Daily Pivots: (S1) 154.43; (P) 154.86; (R1) 155.70; More…

USD/JPY’s rise resumed by breaking through 155.03 temporary top and intraday bias is back on the upside. Current rally from 139.87 should now target 100% projection of 146.58 to 153.26 from 149.37 at 156.05. Break there will pave the way to 158.85 key structural resistance. However, considering bearish divergence condition in 4H MACD, firm break of 153.60 support will indicate short term topping, and bring deeper pullback to 55 D EMA (now at 151.45).

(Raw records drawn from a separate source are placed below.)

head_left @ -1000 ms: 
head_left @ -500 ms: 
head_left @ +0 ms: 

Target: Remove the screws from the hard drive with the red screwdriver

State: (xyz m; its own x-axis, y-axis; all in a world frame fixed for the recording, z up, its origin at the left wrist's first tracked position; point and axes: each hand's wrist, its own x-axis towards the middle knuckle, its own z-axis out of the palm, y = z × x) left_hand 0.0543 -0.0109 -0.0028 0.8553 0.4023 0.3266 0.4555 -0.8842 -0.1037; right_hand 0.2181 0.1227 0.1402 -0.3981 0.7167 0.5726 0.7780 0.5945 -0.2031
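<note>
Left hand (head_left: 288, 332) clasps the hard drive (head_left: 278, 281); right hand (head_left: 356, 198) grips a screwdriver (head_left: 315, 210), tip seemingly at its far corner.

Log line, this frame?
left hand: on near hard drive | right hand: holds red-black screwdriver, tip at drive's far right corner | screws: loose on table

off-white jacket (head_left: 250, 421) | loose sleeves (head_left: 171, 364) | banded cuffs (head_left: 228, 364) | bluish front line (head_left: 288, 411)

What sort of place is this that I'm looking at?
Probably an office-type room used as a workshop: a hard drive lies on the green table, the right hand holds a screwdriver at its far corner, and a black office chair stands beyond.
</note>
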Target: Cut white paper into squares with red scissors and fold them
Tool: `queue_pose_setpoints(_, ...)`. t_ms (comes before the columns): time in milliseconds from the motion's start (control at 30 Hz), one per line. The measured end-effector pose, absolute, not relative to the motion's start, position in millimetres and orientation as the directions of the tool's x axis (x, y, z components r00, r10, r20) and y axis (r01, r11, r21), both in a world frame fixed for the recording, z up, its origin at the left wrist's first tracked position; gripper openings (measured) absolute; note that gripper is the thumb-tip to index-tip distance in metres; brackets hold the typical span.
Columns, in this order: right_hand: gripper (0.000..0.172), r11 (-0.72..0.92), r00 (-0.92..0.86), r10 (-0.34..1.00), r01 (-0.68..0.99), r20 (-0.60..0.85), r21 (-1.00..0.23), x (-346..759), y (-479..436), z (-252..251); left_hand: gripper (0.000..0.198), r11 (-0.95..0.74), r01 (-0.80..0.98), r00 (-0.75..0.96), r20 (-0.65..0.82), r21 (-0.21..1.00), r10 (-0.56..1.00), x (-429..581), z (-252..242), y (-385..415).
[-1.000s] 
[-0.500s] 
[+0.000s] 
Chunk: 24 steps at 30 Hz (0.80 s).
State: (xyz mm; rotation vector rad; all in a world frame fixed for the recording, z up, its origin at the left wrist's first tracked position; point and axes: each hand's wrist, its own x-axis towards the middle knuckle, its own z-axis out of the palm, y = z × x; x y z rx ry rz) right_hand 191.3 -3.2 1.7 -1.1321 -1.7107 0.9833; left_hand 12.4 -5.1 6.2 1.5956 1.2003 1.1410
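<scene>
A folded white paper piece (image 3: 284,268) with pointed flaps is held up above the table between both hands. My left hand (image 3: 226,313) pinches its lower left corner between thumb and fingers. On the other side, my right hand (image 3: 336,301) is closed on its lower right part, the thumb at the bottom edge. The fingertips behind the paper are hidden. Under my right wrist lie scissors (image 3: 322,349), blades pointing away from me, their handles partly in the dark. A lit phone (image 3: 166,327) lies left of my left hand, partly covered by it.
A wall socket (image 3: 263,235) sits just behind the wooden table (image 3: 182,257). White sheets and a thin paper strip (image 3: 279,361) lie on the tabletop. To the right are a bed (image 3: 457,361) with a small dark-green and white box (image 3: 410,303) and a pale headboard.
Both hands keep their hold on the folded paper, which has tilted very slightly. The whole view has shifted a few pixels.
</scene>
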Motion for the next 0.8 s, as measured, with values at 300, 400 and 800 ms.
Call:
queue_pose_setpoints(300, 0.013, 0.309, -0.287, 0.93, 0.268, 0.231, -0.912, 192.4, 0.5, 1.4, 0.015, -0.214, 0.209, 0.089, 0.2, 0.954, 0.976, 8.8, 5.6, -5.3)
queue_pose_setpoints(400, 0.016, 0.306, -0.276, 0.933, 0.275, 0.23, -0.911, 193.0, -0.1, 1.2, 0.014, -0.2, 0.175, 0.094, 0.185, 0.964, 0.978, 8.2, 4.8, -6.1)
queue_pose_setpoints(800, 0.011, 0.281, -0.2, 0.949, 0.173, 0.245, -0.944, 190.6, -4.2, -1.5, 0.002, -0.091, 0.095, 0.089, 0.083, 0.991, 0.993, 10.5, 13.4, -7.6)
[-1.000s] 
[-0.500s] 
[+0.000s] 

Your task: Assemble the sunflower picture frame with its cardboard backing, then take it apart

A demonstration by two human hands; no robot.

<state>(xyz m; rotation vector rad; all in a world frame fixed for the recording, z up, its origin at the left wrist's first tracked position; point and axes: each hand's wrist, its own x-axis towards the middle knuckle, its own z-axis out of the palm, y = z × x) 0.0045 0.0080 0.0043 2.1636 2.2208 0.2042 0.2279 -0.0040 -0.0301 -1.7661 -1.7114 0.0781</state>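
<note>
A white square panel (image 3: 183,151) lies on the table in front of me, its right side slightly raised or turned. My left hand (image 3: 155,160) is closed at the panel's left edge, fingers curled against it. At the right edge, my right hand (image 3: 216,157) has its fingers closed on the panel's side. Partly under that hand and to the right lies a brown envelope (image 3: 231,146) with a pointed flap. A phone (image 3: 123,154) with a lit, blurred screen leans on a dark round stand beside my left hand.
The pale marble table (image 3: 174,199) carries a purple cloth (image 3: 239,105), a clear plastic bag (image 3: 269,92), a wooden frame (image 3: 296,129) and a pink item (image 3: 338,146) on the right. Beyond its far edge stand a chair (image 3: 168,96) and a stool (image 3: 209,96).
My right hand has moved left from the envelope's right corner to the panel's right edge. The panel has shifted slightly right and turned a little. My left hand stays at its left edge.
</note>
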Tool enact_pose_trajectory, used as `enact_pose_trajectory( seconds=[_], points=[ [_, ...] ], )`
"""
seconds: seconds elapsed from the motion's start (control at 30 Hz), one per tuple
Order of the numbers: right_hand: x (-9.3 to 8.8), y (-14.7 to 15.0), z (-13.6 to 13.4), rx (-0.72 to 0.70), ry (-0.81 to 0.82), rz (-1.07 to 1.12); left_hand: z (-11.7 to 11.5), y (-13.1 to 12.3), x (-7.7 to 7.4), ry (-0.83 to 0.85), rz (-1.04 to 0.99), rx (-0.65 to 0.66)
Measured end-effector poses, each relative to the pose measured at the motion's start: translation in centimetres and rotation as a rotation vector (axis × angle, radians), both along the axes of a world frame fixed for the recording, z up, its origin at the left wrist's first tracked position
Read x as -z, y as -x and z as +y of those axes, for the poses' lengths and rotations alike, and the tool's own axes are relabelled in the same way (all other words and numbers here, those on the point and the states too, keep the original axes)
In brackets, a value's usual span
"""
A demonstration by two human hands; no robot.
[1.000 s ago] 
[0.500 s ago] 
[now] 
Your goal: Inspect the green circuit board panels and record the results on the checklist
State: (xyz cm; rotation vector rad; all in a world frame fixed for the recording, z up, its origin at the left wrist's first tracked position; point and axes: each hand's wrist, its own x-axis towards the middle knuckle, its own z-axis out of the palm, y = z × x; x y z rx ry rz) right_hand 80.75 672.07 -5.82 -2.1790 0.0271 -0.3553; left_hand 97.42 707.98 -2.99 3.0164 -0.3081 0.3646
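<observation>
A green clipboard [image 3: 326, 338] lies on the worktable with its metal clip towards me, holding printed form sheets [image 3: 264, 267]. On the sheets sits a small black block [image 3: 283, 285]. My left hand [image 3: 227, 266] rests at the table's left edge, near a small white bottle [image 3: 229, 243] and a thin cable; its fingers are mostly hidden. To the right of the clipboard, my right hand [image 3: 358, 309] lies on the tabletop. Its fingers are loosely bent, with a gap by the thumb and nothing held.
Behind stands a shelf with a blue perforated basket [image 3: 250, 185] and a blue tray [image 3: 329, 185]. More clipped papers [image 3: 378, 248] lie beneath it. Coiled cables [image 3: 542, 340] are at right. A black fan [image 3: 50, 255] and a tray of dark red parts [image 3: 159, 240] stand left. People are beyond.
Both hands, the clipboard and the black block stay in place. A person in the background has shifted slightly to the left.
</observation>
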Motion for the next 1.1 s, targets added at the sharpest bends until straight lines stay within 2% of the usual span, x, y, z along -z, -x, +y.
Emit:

In the bigger picture, current development suggests that corrective pattern from 161.94 (2024 high) has completed with three waves at 139.87. Larger up trend from 102.58 (2021 low) could be ready to resume through 161.94 high. On the downside, break of 149.37 support will dampen this bullish view and extend the corrective pattern with another falling leg.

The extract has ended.